Aprendo il frigo e lo sportello della dispensa mi sono spaventato. Barattoli di cibo aperti e ammuffitosi per il lungo tempo rimasto lì senza essere consumato. Pasta scaduta (era quella integrale Misura), pacchi di farina integrale, confezione di uova, biscotti senza zucchero (per diabetici?), perfino fagioli e lenticchie secchi, eccetera, ma tutti “compri tre paghi due”, formula che frega tanti consumatori. Infatti, chi compra è in genere incoraggiato a comprare più cibo di quello di cui ha in realtà bisogno.
Dimenticavo: non era naturalmente casa mia ma quella di mio fratello.
Si legge (il Cambiamento di agosto) che in particolare, “ogni anno nei Paesi industrializzati vengono buttate 222 milioni di tonnellate di cibo: una quantità che sarebbe sufficiente a sfamare l'intera popolazione dell'Africa Sub Sahariana”. L'Italia rappresenta circa il 10% con 8,8 milioni di tonnellate: 27 Kg pro capite che corrispondono ad un costo di 454 euro all'anno per famiglia. E’ quindi il terzo paese sprecone del mondo, dopo Inghilterra e Stati Uniti.
Inoltre, il rapporto FAO evidenzia come, in generale, il consumatore non programmi l'acquisto di generi alimentari in modo corretto: ciò significa che, spesso, viene buttato il cibo inutilizzato quando la data “da consumarsi entro” è appena passata.
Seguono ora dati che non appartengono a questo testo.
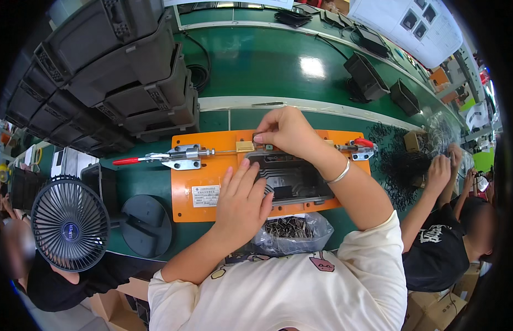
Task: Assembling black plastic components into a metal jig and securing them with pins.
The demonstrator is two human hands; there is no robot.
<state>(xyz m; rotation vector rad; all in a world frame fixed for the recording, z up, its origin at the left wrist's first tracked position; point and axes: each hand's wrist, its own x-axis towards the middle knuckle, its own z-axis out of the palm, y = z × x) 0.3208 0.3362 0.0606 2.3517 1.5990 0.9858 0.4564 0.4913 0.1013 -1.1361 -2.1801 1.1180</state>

Insomma “dovrebbero anche essere informati che data la limitata disponibilità delle risorse naturali a disposizione è più efficace ridurre le perdite di cibo, che incrementare la produzione alimentare per riuscire a nutrire la crescente popolazione mondiale”.
Un altro dei suggerimenti proposti è quello “di vendere i prodotti della terra direttamente, senza dover conformarsi alle norme qualitative dei supermercati. Ciò potrebbe avvenire tramite negozi e mercati gestiti direttamente dai produttori”. Si dovrebbe inoltre trovare un buon utilizzo del cibo che altrimenti finisce nel bidone. Per esempio, “con le alte temperature estive volano gli acquisti di frutta e verdura fresche ma si verificano anche maggiori problemi nella conservazione con fino al 25 per cento che rischia di finire nel bidone per l'eccessiva maturazione, nel percorso dal campo alla tavola.”
È quanto stima la Coldiretti nel sottolineare che si tratta di perdite che rischiano di rendere salato il conto del grande caldo per le famiglie in aggiunta a gelati, acqua e spese energetiche per ventilatori e condizionatori.
La crisi economica ha comunque contribuito ad una riduzione del fenomeno dello spreco alimentare e ad una maggiore attenzione a ciò che buttiamo nella spazzatura. Dallo studio inedito sullo spreco del cibo, curato dal Barilla Center e presentato il 23 maggio scorso a Milano, “emerge infatti che in Italia, le famiglie hanno ridotto gli sprechi alimentari del 57% grazie a una spesa più oculata (47% degli intervistati), alla riduzione negli acquisti (31%), all'utilizzo degli avanzi dei pasti (24%) e una maggiore attenzione alle date di scadenza (18%)”.
Eppure, anche in tempi di crisi, secondo dati Ue, il 43% del cibo viene sprecato. Lo ha sottolineato il presidente di Last Minute Market Andrea Segrés
Insomma non compriamo più cibo di quello che possiamo consumare.